[Goal of the exercise]
Keep only the lines from the top of the listing through the one with "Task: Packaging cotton", and reproduce them unaltered.

[Dataset extract]

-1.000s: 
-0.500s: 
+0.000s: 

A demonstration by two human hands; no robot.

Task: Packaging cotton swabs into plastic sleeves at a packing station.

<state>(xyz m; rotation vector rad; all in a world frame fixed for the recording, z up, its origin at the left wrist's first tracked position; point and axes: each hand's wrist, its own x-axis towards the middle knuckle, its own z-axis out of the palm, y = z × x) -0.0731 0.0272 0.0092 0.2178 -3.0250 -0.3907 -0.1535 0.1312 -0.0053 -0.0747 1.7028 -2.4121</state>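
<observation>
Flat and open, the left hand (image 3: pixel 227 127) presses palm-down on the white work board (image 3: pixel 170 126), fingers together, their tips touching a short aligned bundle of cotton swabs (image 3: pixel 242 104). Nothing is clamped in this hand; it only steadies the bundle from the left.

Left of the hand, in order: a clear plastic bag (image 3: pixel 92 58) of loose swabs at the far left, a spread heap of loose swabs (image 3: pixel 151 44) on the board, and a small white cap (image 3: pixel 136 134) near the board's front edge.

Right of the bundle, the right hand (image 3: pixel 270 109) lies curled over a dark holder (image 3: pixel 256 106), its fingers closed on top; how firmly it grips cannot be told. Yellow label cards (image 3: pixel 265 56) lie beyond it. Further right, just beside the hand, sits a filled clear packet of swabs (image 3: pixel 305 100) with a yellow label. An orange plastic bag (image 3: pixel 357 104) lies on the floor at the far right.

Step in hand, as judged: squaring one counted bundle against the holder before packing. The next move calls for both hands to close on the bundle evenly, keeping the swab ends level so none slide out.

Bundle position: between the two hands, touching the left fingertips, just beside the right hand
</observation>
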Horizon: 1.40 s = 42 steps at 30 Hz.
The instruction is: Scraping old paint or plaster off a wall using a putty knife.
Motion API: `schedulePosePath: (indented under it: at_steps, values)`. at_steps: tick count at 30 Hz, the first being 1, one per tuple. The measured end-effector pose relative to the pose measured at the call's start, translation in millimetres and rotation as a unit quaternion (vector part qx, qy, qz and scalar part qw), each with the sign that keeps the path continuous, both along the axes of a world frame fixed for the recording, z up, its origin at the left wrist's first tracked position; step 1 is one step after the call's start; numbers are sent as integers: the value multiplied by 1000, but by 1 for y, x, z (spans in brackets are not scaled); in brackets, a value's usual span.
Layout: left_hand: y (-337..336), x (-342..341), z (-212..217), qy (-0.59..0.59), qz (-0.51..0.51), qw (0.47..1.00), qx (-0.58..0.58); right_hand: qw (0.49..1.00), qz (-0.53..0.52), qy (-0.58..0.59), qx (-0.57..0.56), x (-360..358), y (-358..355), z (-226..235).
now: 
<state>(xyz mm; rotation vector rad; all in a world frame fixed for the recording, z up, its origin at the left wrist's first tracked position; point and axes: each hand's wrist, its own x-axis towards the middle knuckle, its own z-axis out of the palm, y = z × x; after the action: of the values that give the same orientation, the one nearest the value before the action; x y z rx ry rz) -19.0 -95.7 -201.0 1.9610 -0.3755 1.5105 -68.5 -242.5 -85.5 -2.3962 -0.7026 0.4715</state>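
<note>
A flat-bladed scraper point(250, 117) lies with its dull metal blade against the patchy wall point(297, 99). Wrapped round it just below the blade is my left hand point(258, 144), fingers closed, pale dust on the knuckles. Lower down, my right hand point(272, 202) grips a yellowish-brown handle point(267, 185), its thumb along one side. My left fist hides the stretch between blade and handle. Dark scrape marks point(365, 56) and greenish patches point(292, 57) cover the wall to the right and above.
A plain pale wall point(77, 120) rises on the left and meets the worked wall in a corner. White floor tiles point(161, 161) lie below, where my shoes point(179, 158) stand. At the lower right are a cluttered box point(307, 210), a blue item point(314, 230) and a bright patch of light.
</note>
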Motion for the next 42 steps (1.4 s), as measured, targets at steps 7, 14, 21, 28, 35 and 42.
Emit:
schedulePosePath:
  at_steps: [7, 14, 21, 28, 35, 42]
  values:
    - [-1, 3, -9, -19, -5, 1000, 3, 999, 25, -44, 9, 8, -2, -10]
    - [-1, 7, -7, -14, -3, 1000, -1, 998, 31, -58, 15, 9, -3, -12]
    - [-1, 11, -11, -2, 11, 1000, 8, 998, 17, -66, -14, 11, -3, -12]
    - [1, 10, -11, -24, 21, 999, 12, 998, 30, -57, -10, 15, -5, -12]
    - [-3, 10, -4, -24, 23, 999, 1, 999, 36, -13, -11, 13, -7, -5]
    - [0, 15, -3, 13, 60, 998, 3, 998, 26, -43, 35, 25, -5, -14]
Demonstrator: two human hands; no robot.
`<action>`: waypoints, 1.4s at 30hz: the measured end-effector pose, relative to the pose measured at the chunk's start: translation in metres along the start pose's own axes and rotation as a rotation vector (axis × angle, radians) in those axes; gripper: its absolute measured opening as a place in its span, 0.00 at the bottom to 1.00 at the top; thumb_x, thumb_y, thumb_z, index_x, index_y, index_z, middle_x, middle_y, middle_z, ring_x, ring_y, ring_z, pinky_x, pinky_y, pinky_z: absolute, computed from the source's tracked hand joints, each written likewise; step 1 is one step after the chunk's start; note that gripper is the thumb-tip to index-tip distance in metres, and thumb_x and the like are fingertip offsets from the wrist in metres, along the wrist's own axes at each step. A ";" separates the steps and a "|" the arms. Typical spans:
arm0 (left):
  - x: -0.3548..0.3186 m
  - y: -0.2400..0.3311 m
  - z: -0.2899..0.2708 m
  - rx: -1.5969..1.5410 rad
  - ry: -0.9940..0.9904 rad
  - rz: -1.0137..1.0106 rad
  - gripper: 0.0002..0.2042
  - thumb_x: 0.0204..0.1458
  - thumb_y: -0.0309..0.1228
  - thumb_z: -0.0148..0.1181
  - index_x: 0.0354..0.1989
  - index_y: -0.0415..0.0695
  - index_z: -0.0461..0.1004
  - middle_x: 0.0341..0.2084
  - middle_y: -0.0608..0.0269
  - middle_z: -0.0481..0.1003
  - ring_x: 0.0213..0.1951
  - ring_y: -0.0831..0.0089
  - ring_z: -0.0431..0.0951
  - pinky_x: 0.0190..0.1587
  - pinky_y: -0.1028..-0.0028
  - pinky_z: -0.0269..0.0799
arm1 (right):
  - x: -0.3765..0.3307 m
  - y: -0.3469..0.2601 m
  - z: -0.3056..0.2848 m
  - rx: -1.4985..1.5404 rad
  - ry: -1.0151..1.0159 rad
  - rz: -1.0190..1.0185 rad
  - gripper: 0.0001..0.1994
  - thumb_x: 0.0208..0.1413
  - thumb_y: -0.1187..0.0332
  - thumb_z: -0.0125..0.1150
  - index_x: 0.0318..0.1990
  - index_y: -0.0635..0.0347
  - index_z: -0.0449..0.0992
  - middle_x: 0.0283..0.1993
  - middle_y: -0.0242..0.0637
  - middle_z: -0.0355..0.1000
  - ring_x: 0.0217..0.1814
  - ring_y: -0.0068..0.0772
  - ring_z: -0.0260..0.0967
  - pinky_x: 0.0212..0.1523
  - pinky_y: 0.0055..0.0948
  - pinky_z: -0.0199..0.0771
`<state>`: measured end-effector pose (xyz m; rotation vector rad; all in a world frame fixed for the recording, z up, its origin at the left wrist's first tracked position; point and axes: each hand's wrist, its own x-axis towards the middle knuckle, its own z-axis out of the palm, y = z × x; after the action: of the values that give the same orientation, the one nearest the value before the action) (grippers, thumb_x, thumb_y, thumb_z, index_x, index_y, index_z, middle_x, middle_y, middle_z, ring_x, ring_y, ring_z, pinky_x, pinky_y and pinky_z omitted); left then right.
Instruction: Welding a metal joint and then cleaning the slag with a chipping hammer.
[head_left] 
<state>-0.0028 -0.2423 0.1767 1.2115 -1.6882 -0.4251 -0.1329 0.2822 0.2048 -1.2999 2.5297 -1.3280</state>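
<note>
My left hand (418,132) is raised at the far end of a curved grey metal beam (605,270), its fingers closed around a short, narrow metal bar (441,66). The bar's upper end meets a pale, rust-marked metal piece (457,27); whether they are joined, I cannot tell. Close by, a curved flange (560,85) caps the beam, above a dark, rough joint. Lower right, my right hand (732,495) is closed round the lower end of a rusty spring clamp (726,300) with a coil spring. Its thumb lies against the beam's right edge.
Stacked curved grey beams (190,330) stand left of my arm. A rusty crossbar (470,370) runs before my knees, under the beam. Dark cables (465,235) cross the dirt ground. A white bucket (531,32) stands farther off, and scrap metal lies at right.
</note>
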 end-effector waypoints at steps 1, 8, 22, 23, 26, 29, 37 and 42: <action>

[Result below]
-1.000s: 
-0.500s: 
+0.000s: 

A demonstration by two human hands; no robot.

Task: Packaging cotton swabs into plastic sleeves at a packing station.

What came before is the finished answer.